Government and media reports and neighbourhood conversations about schools are polarised. Schools are either labelled ‘excellent’ (albeit rarely these days) or ‘failing’ – an emotive term unlikely to instil anything but fear or despair in most parents and teachers. But this ‘system’ contains not only the schools (there are more than 24,000 in England alone not to mention other aspects such as pre-school provision, alternative provision and Local Education Authorities), but also the complex rules which govern what happens in them – exams, curriculum etc. And it’s a system which operates in, and seeks to mitigate, an unequal world – otherwise all children would enter the system with the same chances of success, which they don’t.

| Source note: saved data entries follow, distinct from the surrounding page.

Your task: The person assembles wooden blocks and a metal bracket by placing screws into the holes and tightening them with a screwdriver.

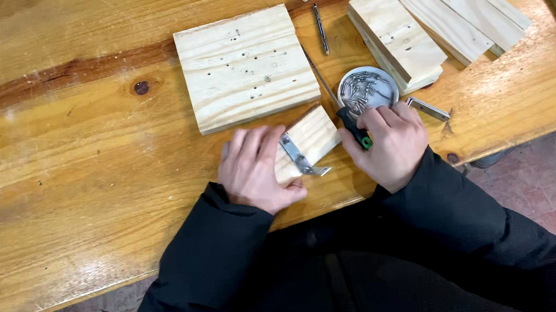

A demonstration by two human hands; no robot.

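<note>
My left hand (253, 170) rests flat on a small pale wood block (311, 137) near the table's front edge, pinning it down. A metal angle bracket (298, 157) lies across the block, one leg sticking out toward me. My right hand (391, 145) is closed around a screwdriver with a black and green handle (357, 131); its thin shaft (320, 75) runs up and left past the edge of a square pine board (245, 67) dotted with small holes.
A round metal dish of screws (366, 88) sits just beyond my right hand. Another bracket (428, 109) lies to its right. Several pine boards (397, 36) are stacked at the back right on the varnished wooden table (63, 155). A loose bit (321, 29) lies behind.
</note>
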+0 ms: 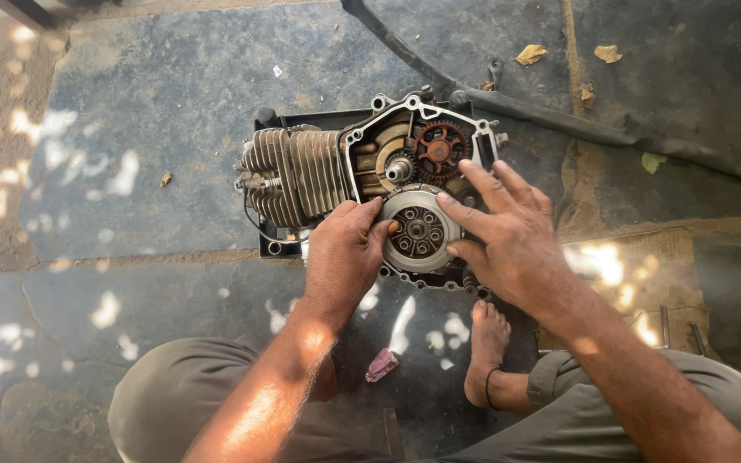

So just as with any other large entity, it’s quite likely that at any one time, not everything is working as well as it might. This isn’t an excuse for failure, but a plea for a broader perspective. Allowing ‘the system’ as a whole to be rubbished just increases the anxiety for parents that their children will be failed by it – not a promising start for any child as parents should be encouraged to engage in their children’s schooling, not spending all their time worrying or looking for other schools. Why politicians and pundits think that it makes sense to both exhort parents to support their children in their schooling and spend considerable effort rubbishing the exams those children will take or the schools they will take them in, I don’t understand. They may do either with good intent, but the resultant conflict just creates confusion for parents. 

So what should the system be doing? Ensuring that all children can access a well-rounded education which equips them to be adult citizens (which is not at all the same thing as all pupils getting A grades in lots of GCSEs). ‘The system’ might be better placed to do this if it were properly supported to identify and address any issues from within (as the Heads Roundtable have been doing for the last few months), not being constantly subjected to change from the outside.

When the people in the education system are busy either making or rebutting charges of failure, the system as a whole is distracted from identifying and addressing those aspects which are not working as well as they need to.

So instead, as we approach a new school year, why can’t we start focusing on the things that do work, and on helping spread such good practice across the system?  Talk the system up instead of down. Take some of the fear and despair out, and we as parents might feel a bit more like stakeholders, a bit less like puppets, and a bit more able to support our children through their school life.